Required action |
From the first line of the entries below to the line with "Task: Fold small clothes", give each line again exactly.

__________

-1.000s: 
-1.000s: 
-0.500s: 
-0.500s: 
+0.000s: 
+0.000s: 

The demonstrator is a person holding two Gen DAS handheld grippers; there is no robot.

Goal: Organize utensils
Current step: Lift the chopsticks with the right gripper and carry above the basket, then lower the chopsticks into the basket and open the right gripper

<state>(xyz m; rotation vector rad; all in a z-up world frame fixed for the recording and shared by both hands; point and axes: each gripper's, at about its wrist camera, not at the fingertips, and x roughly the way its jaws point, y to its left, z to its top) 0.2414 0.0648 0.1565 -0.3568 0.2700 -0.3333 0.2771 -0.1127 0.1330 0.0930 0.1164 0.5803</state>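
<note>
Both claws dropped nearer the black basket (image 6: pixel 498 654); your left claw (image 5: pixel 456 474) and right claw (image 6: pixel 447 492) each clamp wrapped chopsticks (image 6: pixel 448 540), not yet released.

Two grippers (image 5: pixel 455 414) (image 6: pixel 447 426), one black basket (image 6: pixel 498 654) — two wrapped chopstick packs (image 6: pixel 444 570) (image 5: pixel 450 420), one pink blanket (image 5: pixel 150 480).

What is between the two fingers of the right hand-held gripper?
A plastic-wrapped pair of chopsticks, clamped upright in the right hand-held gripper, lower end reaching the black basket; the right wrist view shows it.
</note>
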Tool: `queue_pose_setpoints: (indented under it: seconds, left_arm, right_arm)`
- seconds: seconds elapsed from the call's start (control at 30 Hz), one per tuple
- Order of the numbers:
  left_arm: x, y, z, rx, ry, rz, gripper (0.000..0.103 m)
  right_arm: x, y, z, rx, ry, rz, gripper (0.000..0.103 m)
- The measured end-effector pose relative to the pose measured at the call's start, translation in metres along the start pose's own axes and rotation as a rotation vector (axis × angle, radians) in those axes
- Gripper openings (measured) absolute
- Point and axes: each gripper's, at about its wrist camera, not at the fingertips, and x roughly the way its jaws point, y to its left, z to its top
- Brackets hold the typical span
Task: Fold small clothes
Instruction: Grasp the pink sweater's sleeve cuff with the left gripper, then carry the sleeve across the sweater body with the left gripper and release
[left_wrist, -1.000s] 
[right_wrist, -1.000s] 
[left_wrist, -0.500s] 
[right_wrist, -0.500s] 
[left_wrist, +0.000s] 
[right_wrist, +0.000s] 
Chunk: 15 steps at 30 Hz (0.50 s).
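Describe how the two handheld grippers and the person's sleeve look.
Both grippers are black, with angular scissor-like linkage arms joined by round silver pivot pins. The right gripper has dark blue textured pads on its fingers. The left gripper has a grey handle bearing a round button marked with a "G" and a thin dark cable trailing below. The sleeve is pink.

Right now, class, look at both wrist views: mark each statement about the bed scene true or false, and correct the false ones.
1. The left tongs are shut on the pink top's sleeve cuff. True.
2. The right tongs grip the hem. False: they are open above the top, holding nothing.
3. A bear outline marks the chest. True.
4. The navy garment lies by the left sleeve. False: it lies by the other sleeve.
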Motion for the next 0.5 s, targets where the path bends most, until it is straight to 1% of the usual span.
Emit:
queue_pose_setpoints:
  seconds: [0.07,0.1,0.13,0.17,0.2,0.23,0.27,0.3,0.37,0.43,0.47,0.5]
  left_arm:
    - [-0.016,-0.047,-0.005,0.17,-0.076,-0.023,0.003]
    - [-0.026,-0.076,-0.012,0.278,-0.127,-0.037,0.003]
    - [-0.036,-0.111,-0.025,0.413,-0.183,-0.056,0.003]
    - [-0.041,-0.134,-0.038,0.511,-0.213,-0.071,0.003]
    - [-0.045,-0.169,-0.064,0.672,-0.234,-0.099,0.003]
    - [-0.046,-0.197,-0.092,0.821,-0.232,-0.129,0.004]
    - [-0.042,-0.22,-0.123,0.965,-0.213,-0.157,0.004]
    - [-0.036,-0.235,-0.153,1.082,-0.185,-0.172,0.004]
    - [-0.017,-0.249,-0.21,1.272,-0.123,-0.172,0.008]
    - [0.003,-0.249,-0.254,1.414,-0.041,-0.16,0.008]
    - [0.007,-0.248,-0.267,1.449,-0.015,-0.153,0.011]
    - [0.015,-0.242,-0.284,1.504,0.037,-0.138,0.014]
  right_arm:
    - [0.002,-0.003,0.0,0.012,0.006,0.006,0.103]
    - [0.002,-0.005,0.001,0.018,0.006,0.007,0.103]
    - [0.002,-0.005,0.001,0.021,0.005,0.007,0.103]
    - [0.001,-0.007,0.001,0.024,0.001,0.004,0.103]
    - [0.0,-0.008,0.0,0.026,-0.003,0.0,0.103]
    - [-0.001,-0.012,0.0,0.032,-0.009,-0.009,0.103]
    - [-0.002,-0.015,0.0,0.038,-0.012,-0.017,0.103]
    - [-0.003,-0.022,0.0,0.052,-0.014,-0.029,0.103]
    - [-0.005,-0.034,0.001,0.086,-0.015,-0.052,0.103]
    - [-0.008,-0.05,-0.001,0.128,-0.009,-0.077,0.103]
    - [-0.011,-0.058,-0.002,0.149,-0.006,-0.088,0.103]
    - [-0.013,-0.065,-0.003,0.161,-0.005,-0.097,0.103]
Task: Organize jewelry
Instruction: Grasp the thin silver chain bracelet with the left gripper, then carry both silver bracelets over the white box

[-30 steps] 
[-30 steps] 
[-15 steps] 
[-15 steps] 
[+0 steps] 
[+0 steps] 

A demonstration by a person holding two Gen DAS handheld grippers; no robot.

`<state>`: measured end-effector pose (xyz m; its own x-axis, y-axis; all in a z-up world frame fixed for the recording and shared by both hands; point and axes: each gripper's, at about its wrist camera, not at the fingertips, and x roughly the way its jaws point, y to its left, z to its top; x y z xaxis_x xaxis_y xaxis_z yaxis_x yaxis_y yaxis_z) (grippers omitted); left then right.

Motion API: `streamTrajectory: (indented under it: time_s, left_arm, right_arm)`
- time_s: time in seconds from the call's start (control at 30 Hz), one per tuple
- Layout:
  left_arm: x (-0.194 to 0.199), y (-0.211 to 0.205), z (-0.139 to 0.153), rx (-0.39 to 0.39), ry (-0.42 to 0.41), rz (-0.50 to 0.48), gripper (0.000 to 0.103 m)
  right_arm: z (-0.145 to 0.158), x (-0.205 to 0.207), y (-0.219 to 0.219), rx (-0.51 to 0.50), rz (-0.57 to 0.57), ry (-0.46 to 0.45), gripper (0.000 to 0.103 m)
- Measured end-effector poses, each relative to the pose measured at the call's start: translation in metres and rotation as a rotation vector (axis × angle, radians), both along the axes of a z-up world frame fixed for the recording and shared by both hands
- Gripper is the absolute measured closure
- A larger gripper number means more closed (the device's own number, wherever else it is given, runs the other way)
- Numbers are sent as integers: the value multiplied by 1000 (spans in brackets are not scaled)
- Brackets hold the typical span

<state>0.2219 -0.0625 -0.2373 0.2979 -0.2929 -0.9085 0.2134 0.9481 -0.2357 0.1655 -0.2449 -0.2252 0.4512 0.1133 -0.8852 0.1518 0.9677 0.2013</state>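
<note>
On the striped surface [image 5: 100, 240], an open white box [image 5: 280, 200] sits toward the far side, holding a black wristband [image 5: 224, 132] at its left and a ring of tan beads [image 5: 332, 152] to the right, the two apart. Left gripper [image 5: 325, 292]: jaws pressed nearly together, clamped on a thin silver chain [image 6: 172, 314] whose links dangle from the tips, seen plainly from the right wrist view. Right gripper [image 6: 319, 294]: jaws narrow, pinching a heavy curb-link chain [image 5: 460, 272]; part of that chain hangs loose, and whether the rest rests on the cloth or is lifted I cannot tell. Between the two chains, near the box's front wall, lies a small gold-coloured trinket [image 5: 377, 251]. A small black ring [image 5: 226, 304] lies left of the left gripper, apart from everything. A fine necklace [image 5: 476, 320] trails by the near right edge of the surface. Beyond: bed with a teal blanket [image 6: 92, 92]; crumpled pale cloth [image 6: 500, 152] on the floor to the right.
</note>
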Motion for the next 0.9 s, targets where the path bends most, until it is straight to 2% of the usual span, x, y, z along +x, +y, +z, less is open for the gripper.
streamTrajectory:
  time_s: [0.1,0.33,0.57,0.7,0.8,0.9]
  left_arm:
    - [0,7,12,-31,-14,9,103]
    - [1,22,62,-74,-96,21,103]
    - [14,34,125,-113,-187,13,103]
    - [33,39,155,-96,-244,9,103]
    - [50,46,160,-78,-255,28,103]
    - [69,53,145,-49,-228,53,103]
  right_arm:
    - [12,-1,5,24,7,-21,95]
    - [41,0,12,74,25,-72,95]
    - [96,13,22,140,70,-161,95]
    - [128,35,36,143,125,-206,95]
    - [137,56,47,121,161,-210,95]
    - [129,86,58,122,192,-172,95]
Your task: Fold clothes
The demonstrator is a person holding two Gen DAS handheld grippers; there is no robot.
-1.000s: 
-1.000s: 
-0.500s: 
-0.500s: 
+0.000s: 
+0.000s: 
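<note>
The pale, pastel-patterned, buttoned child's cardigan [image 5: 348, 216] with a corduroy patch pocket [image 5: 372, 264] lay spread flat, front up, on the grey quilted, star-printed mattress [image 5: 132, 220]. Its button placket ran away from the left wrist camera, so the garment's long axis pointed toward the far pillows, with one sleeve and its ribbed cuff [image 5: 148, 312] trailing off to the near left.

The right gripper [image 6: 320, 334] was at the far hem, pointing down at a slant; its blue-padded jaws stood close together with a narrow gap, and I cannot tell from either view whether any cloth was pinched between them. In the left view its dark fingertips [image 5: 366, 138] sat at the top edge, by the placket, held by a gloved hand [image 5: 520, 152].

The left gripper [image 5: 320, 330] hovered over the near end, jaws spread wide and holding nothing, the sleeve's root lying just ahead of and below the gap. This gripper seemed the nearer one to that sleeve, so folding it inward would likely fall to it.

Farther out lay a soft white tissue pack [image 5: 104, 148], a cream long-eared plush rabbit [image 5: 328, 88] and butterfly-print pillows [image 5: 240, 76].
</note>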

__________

Finished exercise |
-1.000s: 
-1.000s: 
-0.500s: 
-0.500s: 
+0.000s: 
+0.000s: 

The demonstrator is a person holding two Gen DAS handheld grippers; there is no robot.

Goal: Organize utensils
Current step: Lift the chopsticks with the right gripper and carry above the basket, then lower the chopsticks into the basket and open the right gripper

<state>(xyz m; rotation vector rad; all in a z-up world frame fixed for the recording and shared by both hands; point and axes: each gripper's, at about its wrist camera, not at the fingertips, and x roughly the way its jaws point, y to its left, z to its top) 0.2414 0.0648 0.1565 -0.3568 0.2700 -0.3333 0.2771 -0.1127 0.1330 0.0930 0.1164 0.5803</state>
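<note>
Both claws dropped nearer the black basket (image 6: pixel 498 654); your left claw (image 5: pixel 456 474) and right claw (image 6: pixel 447 492) each clamp wrapped chopsticks (image 6: pixel 448 540), not yet released.

Two grippers (image 5: pixel 455 414) (image 6: pixel 447 426), one black basket (image 6: pixel 498 654) — two wrapped chopstick packs (image 6: pixel 444 570) (image 5: pixel 450 420), one pink blanket (image 5: pixel 150 480).

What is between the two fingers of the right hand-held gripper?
A plastic-wrapped pair of chopsticks, clamped upright in the right hand-held gripper, lower end reaching the black basket; the right wrist view shows it.
</note>
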Tool: `queue_pose_setpoints: (indented under it: seconds, left_arm, right_arm)`
- seconds: seconds elapsed from the call's start (control at 30 Hz), one per tuple
- Order of the numbers:
  left_arm: x, y, z, rx, ry, rz, gripper (0.000..0.103 m)
  right_arm: x, y, z, rx, ry, rz, gripper (0.000..0.103 m)
- The measured end-effector pose relative to the pose measured at the call's start, translation in metres along the start pose's own axes and rotation as a rotation vector (axis × angle, radians) in those axes
- Gripper openings (measured) absolute
- Point and axes: each gripper's, at about its wrist camera, not at the fingertips, and x roughly the way its jaws point, y to its left, z to its top
- Brackets hold the typical span
Task: Fold small clothes

There's no more to the output.